*Task*: From the entries that follow, reproduce exactly and only the lines from the line with "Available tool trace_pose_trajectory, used" to the line with "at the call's", endpoints included.

___ Stored data

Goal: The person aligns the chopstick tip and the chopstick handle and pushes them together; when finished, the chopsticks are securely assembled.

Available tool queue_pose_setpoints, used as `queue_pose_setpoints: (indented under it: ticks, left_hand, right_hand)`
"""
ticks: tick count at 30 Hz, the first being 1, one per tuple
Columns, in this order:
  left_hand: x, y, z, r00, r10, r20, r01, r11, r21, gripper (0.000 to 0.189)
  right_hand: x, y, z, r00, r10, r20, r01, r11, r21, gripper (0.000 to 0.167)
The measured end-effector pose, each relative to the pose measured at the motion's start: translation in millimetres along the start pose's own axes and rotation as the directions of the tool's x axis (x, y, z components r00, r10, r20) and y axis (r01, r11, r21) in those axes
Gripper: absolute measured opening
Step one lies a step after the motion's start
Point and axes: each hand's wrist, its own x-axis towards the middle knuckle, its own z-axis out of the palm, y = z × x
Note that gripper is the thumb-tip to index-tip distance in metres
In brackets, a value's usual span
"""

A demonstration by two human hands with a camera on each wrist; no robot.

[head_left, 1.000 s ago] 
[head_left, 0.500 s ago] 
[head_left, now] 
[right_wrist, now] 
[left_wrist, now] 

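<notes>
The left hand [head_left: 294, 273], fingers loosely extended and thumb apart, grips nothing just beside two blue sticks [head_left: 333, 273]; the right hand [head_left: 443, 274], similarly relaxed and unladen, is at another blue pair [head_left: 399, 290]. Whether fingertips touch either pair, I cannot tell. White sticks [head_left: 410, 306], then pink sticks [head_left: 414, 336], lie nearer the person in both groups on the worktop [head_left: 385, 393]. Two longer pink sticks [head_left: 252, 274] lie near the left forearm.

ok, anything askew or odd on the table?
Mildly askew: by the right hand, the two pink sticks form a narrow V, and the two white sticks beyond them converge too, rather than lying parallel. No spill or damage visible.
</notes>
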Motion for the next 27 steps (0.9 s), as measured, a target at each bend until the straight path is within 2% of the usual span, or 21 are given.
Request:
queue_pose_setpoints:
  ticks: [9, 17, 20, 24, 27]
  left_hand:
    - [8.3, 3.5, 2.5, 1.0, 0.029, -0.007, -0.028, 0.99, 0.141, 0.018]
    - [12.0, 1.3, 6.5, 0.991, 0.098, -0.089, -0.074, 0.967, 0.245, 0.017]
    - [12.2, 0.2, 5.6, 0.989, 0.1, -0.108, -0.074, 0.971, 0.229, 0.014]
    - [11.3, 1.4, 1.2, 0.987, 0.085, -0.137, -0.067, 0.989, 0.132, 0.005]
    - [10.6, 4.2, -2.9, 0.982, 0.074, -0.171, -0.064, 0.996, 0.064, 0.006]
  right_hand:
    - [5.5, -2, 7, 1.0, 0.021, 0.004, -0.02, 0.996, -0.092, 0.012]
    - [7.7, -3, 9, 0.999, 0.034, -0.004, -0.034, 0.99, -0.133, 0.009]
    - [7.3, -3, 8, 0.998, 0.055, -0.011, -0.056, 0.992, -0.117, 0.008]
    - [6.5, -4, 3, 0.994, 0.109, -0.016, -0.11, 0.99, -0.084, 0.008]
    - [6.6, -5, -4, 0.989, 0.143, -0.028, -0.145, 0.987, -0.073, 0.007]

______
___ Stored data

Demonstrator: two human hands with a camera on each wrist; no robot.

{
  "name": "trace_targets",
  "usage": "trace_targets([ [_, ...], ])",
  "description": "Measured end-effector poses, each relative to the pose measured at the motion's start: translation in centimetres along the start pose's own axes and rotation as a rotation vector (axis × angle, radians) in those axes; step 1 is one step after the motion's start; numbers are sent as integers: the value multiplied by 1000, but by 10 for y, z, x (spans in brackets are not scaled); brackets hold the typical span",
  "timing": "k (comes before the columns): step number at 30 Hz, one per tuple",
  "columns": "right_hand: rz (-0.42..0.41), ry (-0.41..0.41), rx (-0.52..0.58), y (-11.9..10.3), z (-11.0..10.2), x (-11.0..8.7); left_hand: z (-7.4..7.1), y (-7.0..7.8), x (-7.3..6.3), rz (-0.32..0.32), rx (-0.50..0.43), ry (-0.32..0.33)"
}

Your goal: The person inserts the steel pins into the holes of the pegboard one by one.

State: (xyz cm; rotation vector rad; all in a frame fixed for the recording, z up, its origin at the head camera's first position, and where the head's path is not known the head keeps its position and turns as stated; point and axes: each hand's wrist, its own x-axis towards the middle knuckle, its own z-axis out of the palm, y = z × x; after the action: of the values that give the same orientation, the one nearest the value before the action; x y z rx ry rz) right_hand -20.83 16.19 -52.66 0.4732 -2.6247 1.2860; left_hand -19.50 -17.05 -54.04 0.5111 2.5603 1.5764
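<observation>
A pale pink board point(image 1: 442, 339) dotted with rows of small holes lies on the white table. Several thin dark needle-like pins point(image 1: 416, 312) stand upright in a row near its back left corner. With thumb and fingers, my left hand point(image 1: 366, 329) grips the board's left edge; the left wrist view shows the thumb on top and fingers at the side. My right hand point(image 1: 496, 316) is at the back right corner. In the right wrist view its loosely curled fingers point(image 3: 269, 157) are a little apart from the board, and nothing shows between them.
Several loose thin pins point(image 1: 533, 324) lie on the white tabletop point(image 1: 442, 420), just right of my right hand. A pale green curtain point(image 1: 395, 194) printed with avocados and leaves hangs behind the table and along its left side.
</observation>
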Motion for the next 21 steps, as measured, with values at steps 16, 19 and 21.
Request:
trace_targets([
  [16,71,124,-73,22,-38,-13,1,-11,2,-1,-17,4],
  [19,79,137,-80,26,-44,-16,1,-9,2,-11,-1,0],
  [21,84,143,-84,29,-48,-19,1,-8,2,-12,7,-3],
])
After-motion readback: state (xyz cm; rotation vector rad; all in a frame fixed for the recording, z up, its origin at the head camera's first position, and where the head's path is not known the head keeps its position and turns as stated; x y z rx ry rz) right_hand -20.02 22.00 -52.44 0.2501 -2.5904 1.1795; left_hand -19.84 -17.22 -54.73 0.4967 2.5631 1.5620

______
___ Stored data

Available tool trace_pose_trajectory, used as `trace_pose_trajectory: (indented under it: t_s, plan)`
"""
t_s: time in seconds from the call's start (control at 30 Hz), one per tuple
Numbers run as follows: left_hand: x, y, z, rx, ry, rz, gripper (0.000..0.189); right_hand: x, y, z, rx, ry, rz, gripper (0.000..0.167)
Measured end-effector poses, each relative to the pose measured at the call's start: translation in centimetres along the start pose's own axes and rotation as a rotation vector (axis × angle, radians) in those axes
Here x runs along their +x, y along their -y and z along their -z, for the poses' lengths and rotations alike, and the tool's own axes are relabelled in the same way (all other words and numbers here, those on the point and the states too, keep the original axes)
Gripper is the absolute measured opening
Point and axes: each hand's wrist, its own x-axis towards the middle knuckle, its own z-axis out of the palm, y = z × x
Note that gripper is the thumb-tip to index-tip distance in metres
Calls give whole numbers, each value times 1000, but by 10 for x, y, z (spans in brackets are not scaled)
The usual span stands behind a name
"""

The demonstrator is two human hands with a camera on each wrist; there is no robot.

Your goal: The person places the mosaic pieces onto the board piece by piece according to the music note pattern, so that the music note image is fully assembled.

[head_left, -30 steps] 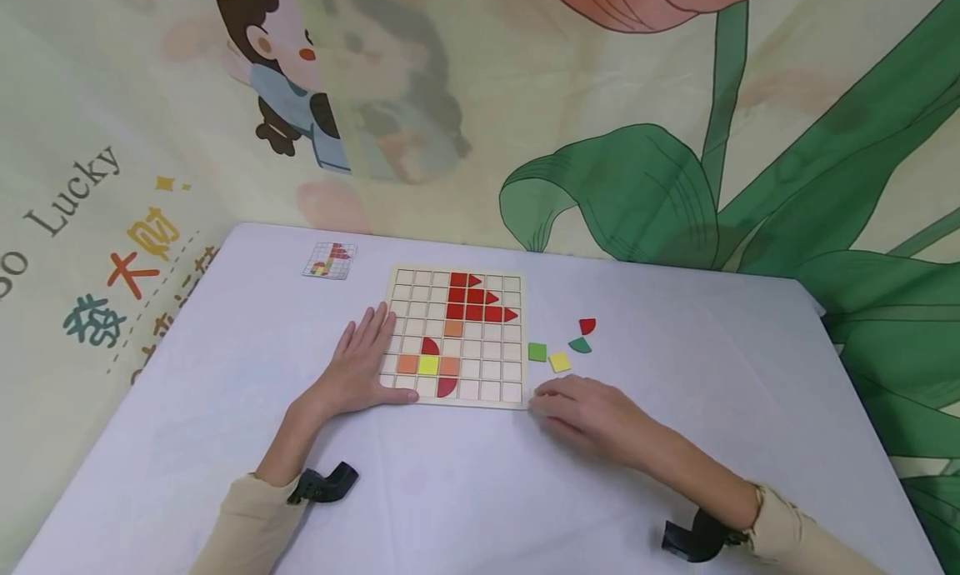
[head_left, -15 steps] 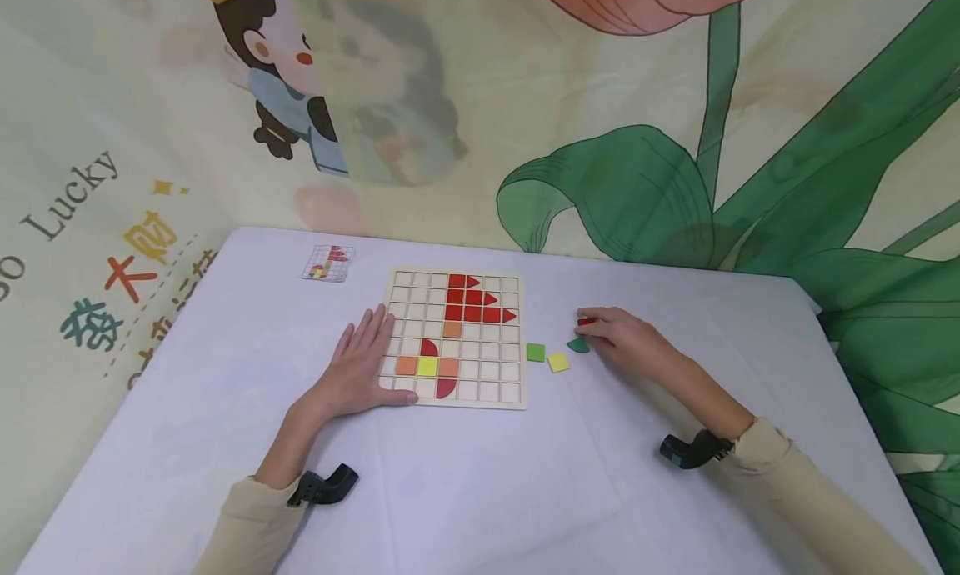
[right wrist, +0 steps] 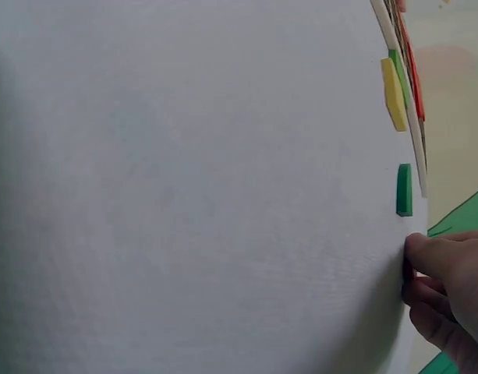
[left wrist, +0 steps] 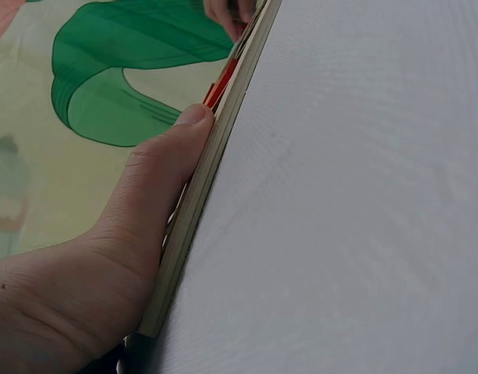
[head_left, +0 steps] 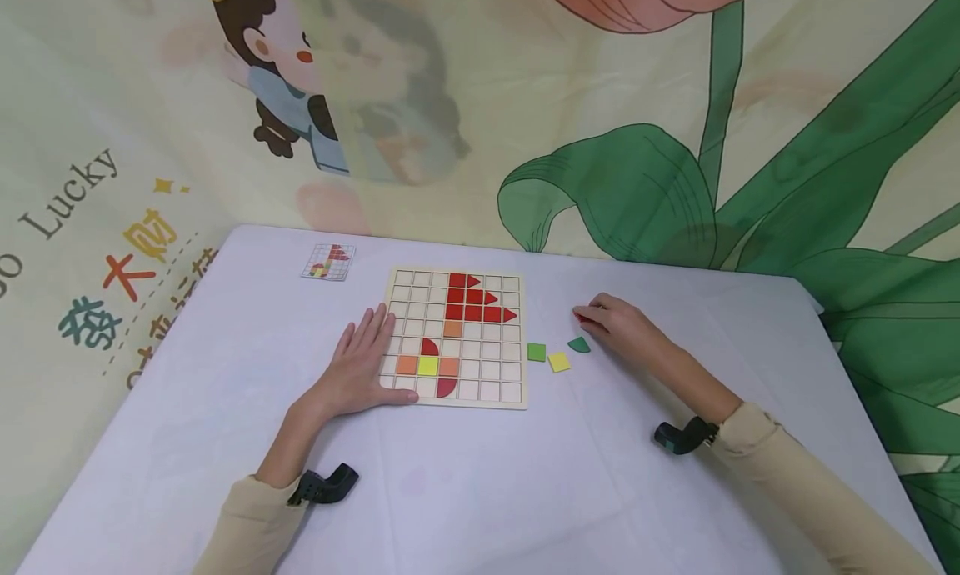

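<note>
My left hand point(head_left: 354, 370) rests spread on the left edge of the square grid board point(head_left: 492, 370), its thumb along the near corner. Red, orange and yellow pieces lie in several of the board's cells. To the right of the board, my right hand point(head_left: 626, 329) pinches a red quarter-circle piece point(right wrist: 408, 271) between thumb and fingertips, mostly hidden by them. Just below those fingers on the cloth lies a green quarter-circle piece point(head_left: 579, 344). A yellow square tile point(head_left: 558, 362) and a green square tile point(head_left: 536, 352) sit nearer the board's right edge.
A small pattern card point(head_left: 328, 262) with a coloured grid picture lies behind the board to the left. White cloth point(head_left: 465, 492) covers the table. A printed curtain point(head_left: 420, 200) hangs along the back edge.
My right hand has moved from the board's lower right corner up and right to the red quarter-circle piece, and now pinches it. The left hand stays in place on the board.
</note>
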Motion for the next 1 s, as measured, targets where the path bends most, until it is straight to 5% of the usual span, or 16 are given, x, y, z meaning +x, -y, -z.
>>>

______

*Result of the exercise*:
Available tool trace_pose_trajectory, used as `trace_pose_trajectory: (indented under it: t_s, plan)`
"""
t_s: time in seconds from the call's start (control at 30 Hz), one per tuple
Numbers run as follows: left_hand: x, y, z, rx, ry, rz, gripper (0.000..0.189); right_hand: x, y, z, rx, ry, rz, gripper (0.000..0.167)
Measured end-effector poses, each relative to the pose measured at the call's start: translation in centimetres along the start pose's own axes and rotation as a rotation vector (axis × angle, radians) in those axes

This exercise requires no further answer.